Overexpressing miR-374b disrupts the malignant behavior of breast cancer cells. MiR-374b was transfected into MDA-MB-468 and T47D cells. Forty-eight hours post-transfection, functional assays were performed. (A) Cell proliferation was measured by MTT assay at different time points. (B) Multicellular tumor spheroids formation using 3D cell culture was examined. (C) Cell migration ability was measured by trans-well migration assay. (D) Colony-forming ability was examined by clonogenic assay. Three independent experiments were performed, and the data were presented as mean ± SD. *P < 0.05.

Figure 3.

MiR-374b negatively regulates the expression of CCND1 and TGFA in breast cancer cells. (A) CCND1 and TGFA were predicted as direct targets of miR-374b (TargetScan and miRDB). (B) The potential miR-374b targeting sites at the 3′ UTR of CCND1, TGFA and FGFR2 genes. (C) The expression of CCND1 and TGFA mRNA in miR-374b-transfected MDA-MB-468 cells was measured by real-time PCR. (D) Relative luciferase level was examined after luciferase reporter plasmids with CCND1 or TGFA 3′ UTR (WT or mutant), or control reporter plasmid miR-374b or miR-control, were co-transfected in MDA-MB-468 cells. (E) The levels of CCND1 and TGFA in miR-374b-transfected cells were examined by western blotting. (F) The levels of CCND1 and TGFA mRNA in human breast epithelial cells and cancer cells were analyzed by real-time PCR. *P < 0.05.

Figure 4.

Knocking down CCND1 or TGFA disrupts the malignant behavior of breast cancer cells. MDA-MB-468 and T47D cells were transfected with si-CCND1, si-TGFA or siRNA negative control. Forty-eight hours post-transfection, functional assays were performed. (A) Cell proliferation was measured by MTT assay at 96 h post-transfection. (B) Multicellular tumor spheroids formation using 3D cell culture was examined. (C) Cell migration ability was analyzed by trans-well migration assay. (D) Colony-forming ability was investigated by clonogenic assay.
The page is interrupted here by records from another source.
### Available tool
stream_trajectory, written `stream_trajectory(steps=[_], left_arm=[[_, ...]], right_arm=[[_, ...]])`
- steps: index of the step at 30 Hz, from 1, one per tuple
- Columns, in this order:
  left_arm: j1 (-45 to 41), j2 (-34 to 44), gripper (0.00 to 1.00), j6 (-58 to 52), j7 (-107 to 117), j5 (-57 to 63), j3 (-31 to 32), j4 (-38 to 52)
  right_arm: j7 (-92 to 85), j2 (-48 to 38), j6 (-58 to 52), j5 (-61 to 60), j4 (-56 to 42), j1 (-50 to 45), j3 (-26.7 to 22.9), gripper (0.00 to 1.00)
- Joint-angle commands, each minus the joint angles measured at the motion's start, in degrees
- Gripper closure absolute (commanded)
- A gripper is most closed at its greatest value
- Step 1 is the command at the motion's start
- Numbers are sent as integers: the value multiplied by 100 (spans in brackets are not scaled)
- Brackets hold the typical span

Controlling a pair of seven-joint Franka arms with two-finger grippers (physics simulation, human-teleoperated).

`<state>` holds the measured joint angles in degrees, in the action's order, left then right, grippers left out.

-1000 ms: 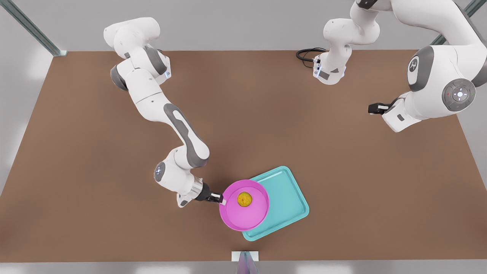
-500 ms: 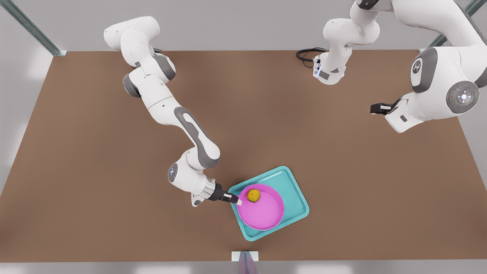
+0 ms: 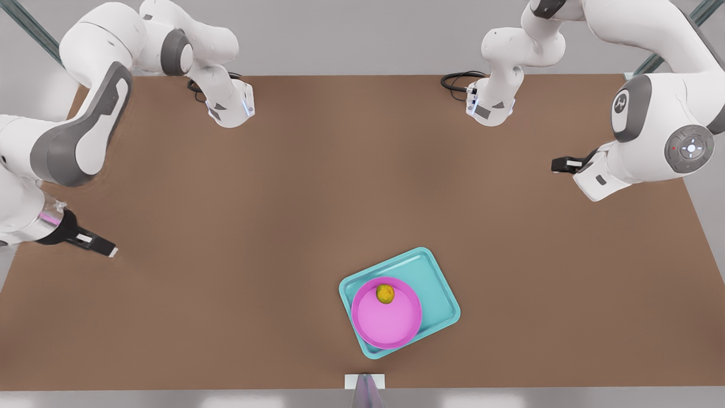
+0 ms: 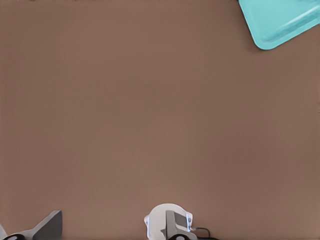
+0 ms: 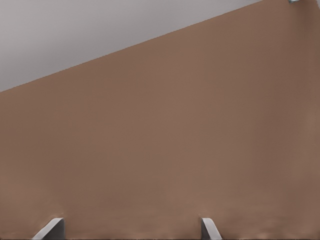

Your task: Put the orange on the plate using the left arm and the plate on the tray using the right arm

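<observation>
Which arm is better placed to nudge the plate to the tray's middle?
Right, probably: the plate crowds the tray end facing the open right pincer, so that arm could push it inward. The left pincer waits on the far side.

**Flat, even sim lighting**

Bright diffuse light, no clear source direction. Table (image 3: 226, 226) evenly lit; faint soft shadows under the arms, a thin one beside the tray (image 3: 439, 294). Pale glare patches on the grey floor at the front view's edges. Arm shells show mild highlights. Wrist views look soft and textureless, with slight smearing.
</observation>
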<state>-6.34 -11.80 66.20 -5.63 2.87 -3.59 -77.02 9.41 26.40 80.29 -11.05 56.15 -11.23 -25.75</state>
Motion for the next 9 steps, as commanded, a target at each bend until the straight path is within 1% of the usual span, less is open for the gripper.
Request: stream_trajectory(steps=[1, 3, 4, 5, 6, 7, 9], left_arm=[[1, -6, 0, -55, -35, 3, -1, 20], [1, 2, 0, -55, -35, 11, -1, 20], [1, 2, 0, -55, -35, 11, -1, 20], [1, 2, 0, -55, -35, 11, -1, 20], [1, -6, 0, -55, -35, 11, -1, 20], [1, -6, 0, -55, -43, 11, -1, 20], [1, -6, 0, -55, -35, 11, -1, 20]], right_arm=[[-1161, -609, -1850, 613, 457, 34, 167, 0], [-1161, -776, -1517, 631, 835, 148, 316, 0], [-1144, -987, -1367, 762, 1055, 271, 615, 0], [-1135, -1417, -972, 947, 1599, 332, 870, 0], [-1135, -1576, -857, 956, 1785, 578, 1141, 0], [-1135, -1611, -857, 991, 1794, 640, 1222, 0], [-1135, -1620, -866, 991, 1803, 640, 1222, 0]])
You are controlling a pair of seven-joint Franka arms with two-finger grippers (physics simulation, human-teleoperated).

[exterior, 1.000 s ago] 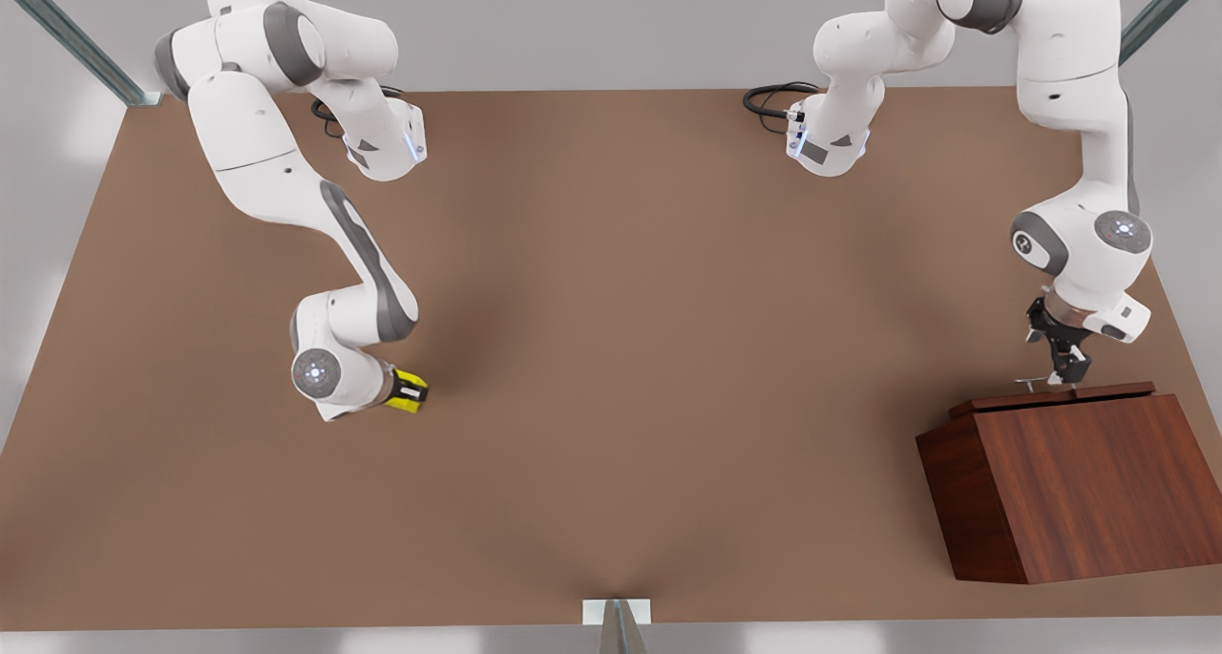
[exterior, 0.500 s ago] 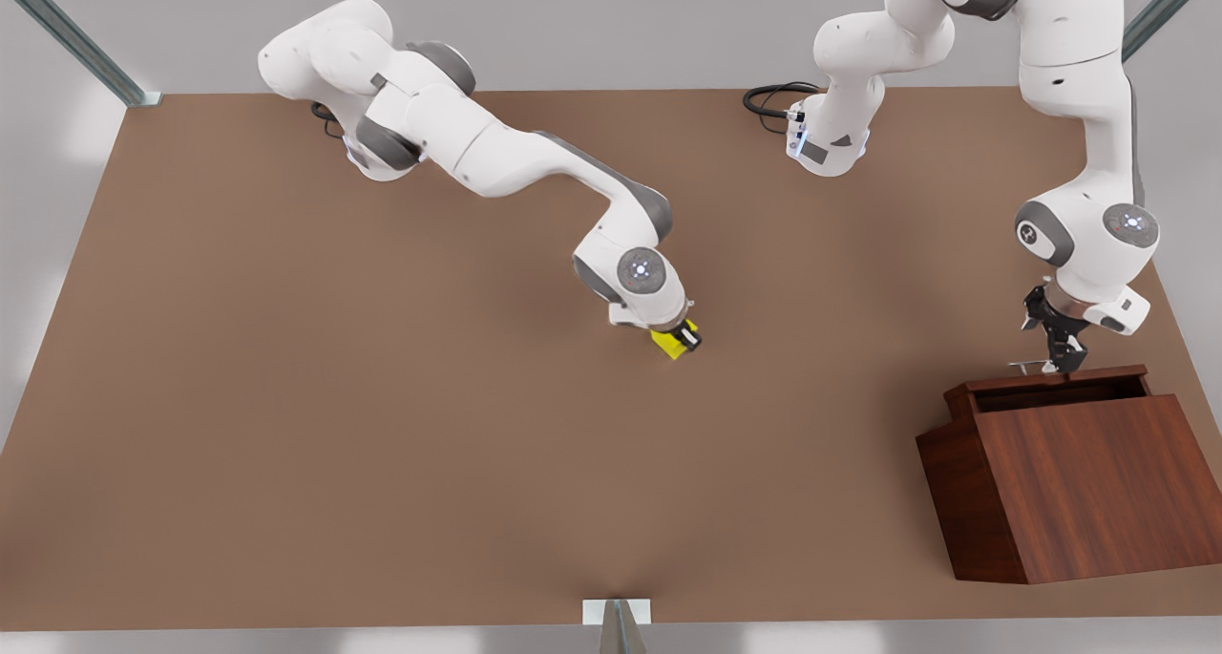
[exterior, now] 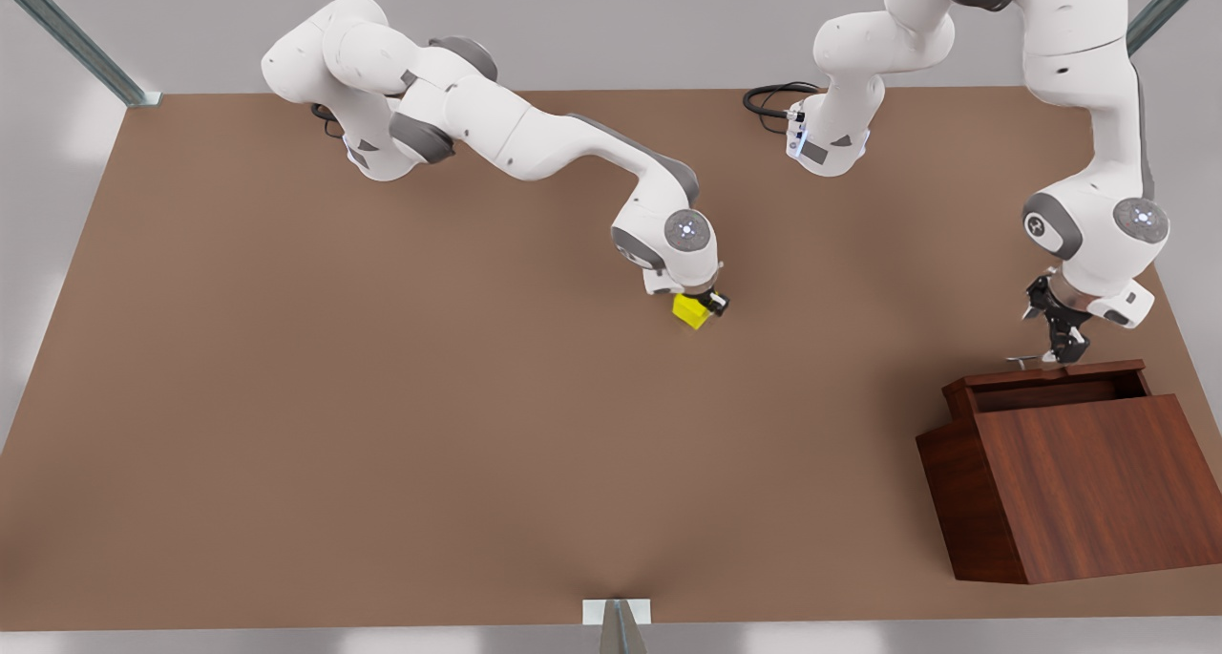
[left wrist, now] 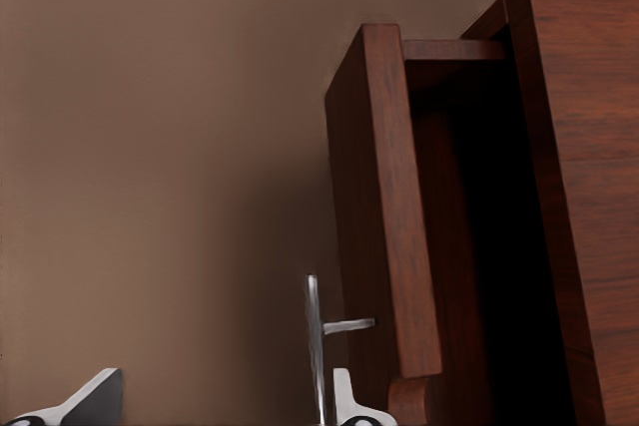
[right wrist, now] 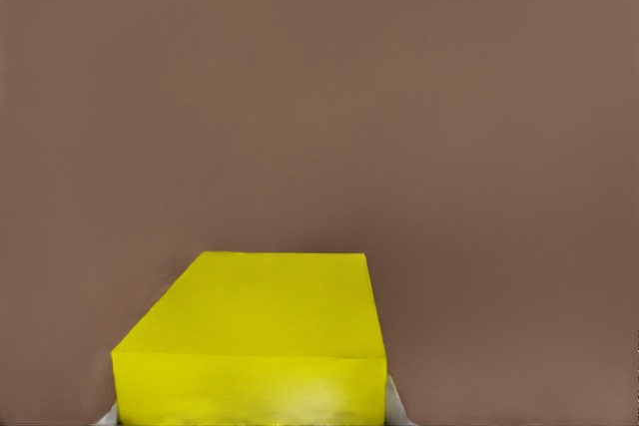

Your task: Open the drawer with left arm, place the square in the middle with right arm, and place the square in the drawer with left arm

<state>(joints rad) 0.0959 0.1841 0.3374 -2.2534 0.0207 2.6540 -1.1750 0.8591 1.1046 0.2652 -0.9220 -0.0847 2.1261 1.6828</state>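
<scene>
The right hand, clenched on the small bright yellow cube, hovers mid-desk, while the left hand grips the dark wooden drawer's slim silver bar handle, well apart toward the front view's right.

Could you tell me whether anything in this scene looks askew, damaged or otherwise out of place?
Nothing stands out. The drawer is pulled partly out of the cabinet, with the left claw at its handle. The right claw holds the square near the table's middle.
</scene>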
Three independent experiments were performed, and the data were presented as mean ± SD. *P < 0.05.

Figure 5.

Overexpressing CCND1 or TGFA partially disrupts the effects of overexpressing miR-374b on the malignant behavior of breast cancer cells. MiR-374b was co-transfected into breast cancer cells with expression construct of CCND1 or TGFA, or both. (A) Cell proliferation was measured by MTT assay at 96 h post-transfection. (B) Multicellular tumor spheroids formation using 3D cell culture was examined. (C) Cell migration ability was analyzed by trans-well migration assay. (D) Colony-forming ability was investigated by clonogenic assay. Three independent experiments were performed, and the data were presented as mean ± SD. *P < 0.05.

Figure 6.

Overexpressing miR-374b represses tumor growth in vivo through regulating CCND1 and TGFA. MDA-MB-468 stable cells were generated to constitutively express miR-374b or miR-control. (A and B) MDA-MB-468 stable cells expressing miR-374b or miR-control were injected subcutaneously into nude mice. After 5 weeks, tumor weight was evaluated. (C) Total protein lysates were extracted from tumor xenografts and the levels of cyclin D1 and TGFA were evaluated by western blotting. MDA-MB-468 stable cells were generated to constitutively express si-CCND1, si-TGFA or si-control. (D and E) 5 × 10⁶ cells were injected subcutaneously into nude mice. After 5 weeks, tumor weight was evaluated.